Please find all lines containing "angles" in the listing below and copy them.
□ □ □ □ □
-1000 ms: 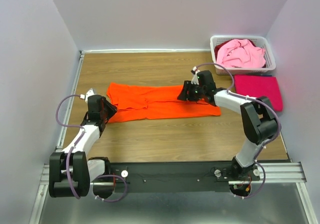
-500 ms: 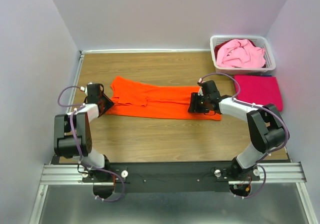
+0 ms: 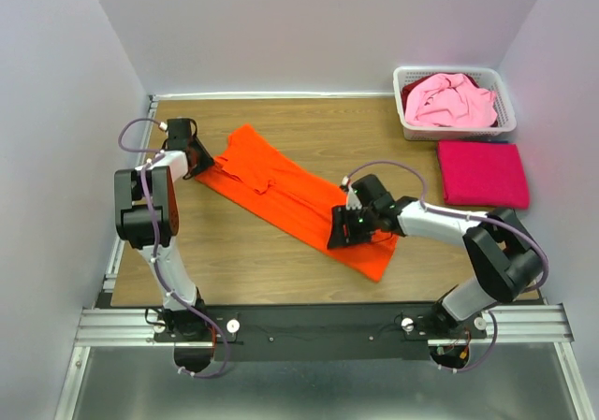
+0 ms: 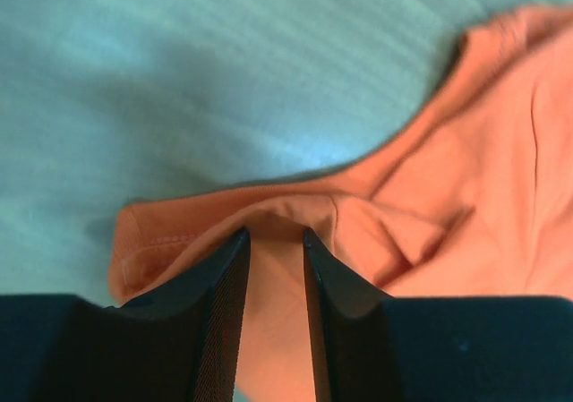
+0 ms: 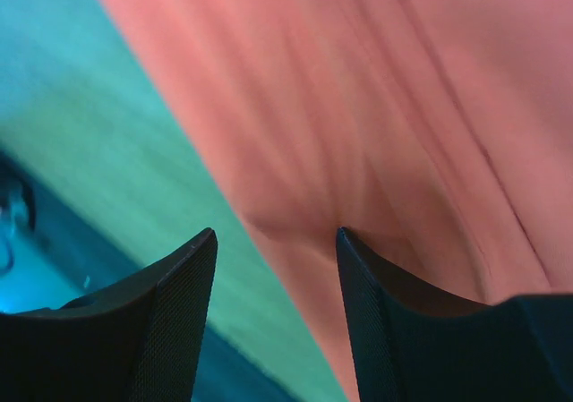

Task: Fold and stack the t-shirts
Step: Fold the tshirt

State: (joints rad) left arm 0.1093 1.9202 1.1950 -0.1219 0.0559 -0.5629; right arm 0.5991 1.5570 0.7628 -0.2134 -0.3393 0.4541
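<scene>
The bright orange t-shirt point(image 3: 281, 191) lies as a long folded strip, slanting from the far left to the near middle of the table. My left gripper point(image 3: 208, 161) is at its far-left end, and in the left wrist view the jaws point(image 4: 276, 234) are shut on a raised fold of the orange cloth point(image 4: 448, 196). My right gripper point(image 3: 339, 236) sits over the strip's near end. There its jaws point(image 5: 276, 232) stand open, with the shirt's edge point(image 5: 376, 106) and bare table between them. A magenta-red t-shirt point(image 3: 484, 172) lies folded at the right. The pale pink t-shirt point(image 3: 451, 100) is bundled in the basket.
The white slotted basket point(image 3: 416, 130) stands at the far right corner, just behind the folded magenta-red shirt. Walls close in the table on the left, back and right. The arms' black mounting rail point(image 3: 318, 331) runs along the near edge.
The orange shirt has swung from lying straight across to a diagonal. My left gripper carried its end back and leftward. My right gripper moved toward the near edge and its jaws have widened.
</scene>
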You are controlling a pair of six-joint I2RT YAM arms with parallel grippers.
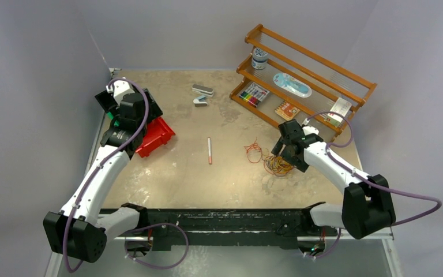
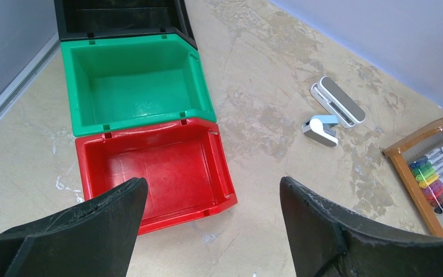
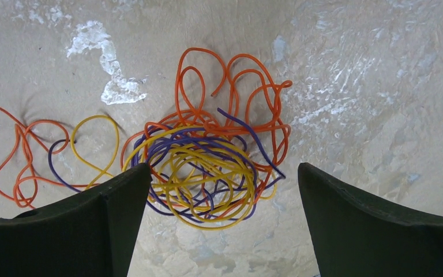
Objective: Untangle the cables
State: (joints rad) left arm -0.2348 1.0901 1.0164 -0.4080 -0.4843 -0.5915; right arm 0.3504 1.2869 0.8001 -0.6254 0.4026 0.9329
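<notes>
The cables [image 3: 207,167] lie in one tangled heap of thin orange, yellow and purple wires on the table, with loose orange, yellow and purple loops trailing to the left. In the top view the heap [image 1: 277,166] sits right of centre, with an orange loop [image 1: 254,151] spread to its left. My right gripper [image 3: 224,190] [image 1: 285,158] is open and hovers just above the heap, its jaws straddling the near part without gripping. My left gripper [image 2: 212,199] [image 1: 128,118] is open and empty at the far left, above the red bin [image 2: 156,173].
A green bin [image 2: 132,81] and a black bin [image 2: 121,17] stand behind the red bin [image 1: 156,135]. A pen [image 1: 209,150] lies mid-table. Two small white-grey items [image 1: 202,94] lie at the back. A wooden rack [image 1: 300,86] with markers and boxes stands at the back right.
</notes>
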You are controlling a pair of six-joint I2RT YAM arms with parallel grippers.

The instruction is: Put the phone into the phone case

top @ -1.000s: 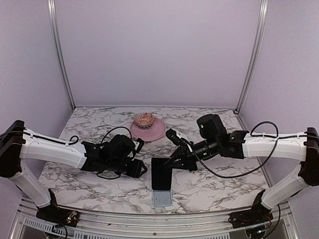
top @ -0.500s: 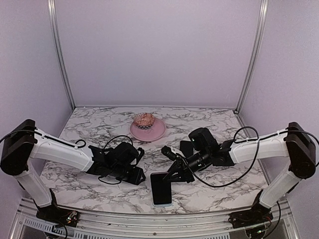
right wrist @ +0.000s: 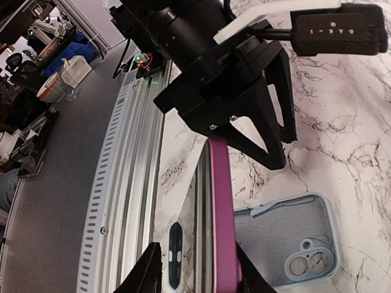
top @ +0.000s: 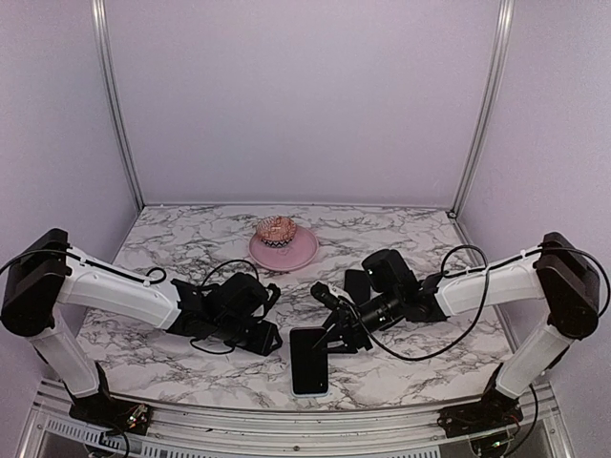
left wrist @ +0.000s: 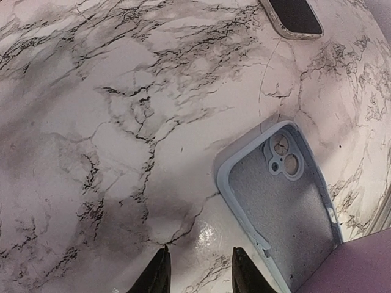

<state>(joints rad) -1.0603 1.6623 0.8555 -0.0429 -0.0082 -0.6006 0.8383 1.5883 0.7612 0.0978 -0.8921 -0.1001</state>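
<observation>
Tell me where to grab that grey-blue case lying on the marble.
Best pinch the raised rim on a long side of the grey-blue case, coming from above. It lies flat, hollow side up, so only that lip stands proud of the table.

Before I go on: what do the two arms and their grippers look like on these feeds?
The left arm and right arm share white shell links, black joint housings and black wrists, with loose black cables looping along them. The left gripper and right gripper have slim, tapered black fingers. The left wrist carries a white bracket and a black camera block with pale lettering.
</observation>
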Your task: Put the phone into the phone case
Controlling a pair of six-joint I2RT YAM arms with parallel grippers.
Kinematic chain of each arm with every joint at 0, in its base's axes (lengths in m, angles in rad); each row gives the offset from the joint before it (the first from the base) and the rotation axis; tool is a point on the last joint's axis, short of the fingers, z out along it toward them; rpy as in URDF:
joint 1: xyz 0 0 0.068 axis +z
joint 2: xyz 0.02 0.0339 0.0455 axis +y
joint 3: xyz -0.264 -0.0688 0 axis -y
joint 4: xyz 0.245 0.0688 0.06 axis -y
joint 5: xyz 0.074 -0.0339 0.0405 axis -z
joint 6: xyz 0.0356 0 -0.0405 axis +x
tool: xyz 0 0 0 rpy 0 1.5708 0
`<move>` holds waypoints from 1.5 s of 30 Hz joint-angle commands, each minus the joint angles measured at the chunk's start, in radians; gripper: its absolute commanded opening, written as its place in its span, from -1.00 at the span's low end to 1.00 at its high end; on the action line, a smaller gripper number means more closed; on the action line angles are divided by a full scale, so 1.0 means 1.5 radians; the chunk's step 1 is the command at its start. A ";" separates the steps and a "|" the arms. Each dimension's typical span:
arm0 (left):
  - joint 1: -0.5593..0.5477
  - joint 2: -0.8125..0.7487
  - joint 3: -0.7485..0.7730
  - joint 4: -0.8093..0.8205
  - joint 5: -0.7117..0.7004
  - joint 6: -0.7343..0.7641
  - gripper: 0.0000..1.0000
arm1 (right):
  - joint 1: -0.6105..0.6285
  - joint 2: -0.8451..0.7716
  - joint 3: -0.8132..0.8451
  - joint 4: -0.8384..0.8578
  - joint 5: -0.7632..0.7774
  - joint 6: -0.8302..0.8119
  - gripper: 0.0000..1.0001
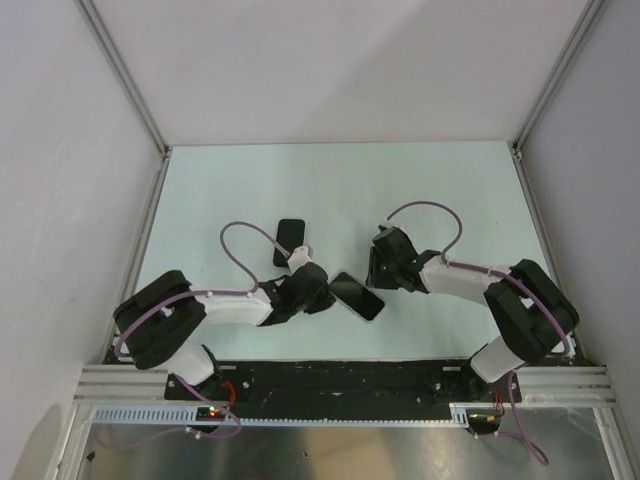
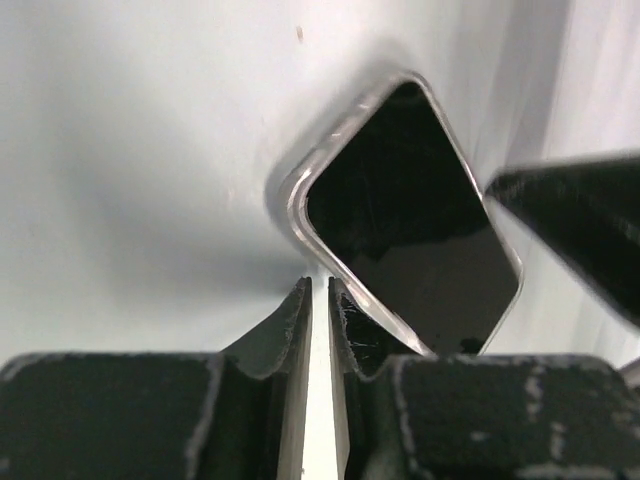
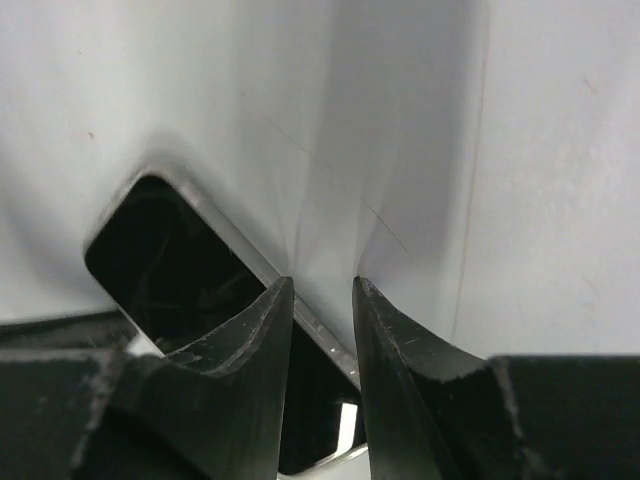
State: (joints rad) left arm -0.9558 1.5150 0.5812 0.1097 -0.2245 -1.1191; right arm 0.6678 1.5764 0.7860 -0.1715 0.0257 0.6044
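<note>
Nearest the lens in the left wrist view, our left gripper [image 2: 320,300] has its fingers pressed almost together. Only a thin slit of table [image 2: 150,150] shows between them, and they hold nothing. The phone [image 2: 410,220] lies flat just ahead and to the right of those fingertips, glossy black face up, its near edge touching or all but touching the right-hand finger.

From above, the phone sits between our two grippers. Its long axis runs on a diagonal, from beside the left gripper down and away toward the right arm's side. The left gripper is at one end of it and looks the nearer of the two. Our right gripper [image 3: 320,300] stands just beside the other end, its fingers parted a little. The phone's edge passes under one finger and into the gap. We see no clamping there, so we judge that hand released.

A pale rim [image 2: 290,200], translucent-looking, hugs the black face all the way round the corners we can see. We judge this may be the case already around the phone, but we cannot tell whether it is fully seated.

A second dark slab [image 1: 288,243] lies on the table just beyond the left wrist, apart from the phone, its long axis pointing roughly away from the bases. We cannot tell whether it is a case or a device, nor whether anything is in it.
</note>
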 commanded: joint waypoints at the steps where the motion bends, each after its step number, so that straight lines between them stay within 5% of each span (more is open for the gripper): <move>1: 0.051 0.048 0.062 0.018 -0.013 0.059 -0.66 | 0.053 -0.052 -0.062 -0.038 0.002 0.075 -0.26; 7: 0.075 0.109 0.133 0.018 0.026 0.098 -0.67 | 0.081 -0.093 -0.077 -0.049 0.033 0.106 -0.18; 14: 0.077 0.102 0.128 0.018 0.037 0.095 -0.69 | 0.057 -0.124 -0.069 -0.059 0.064 0.111 0.28; 25: 0.061 -0.005 0.015 0.024 0.031 0.090 -0.69 | 0.090 -0.089 -0.014 -0.066 0.126 0.152 0.41; 34: -0.012 -0.009 0.006 0.036 0.024 0.057 -0.70 | 0.060 0.024 0.059 -0.054 0.135 0.154 0.40; 45: -0.016 -0.007 0.012 0.038 0.022 0.061 -0.70 | 0.059 0.086 0.105 -0.078 0.137 0.134 0.37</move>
State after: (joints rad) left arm -0.9775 1.5303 0.5957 0.1337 -0.1783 -1.0206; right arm 0.7551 1.6703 0.9260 -0.2657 0.2020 0.8124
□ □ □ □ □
» **Result**
Kinematic chain of each arm with every joint at 0, in its base's axes (lengths in m, angles in rad); each row gives the offset from the joint before it (the first from the base) and the rotation axis; tool is a point on the last joint's axis, short of the fingers, z out along it toward them; rpy as in URDF:
`<move>` holds waypoints from 1.5 s of 30 Hz joint-angle commands, each minus the joint angles measured at the chunk's start, in radians; gripper: its absolute commanded opening, written as its place in its span, from -1.00 at the span's low end to 1.00 at its high end; on the action line, a smaller gripper number means more closed; on the action line angles are divided by a full scale, so 1.0 means 1.5 radians; the chunk's step 1 is the command at its start. A ";" separates the steps and a "|" the arms. Each dimension's typical span:

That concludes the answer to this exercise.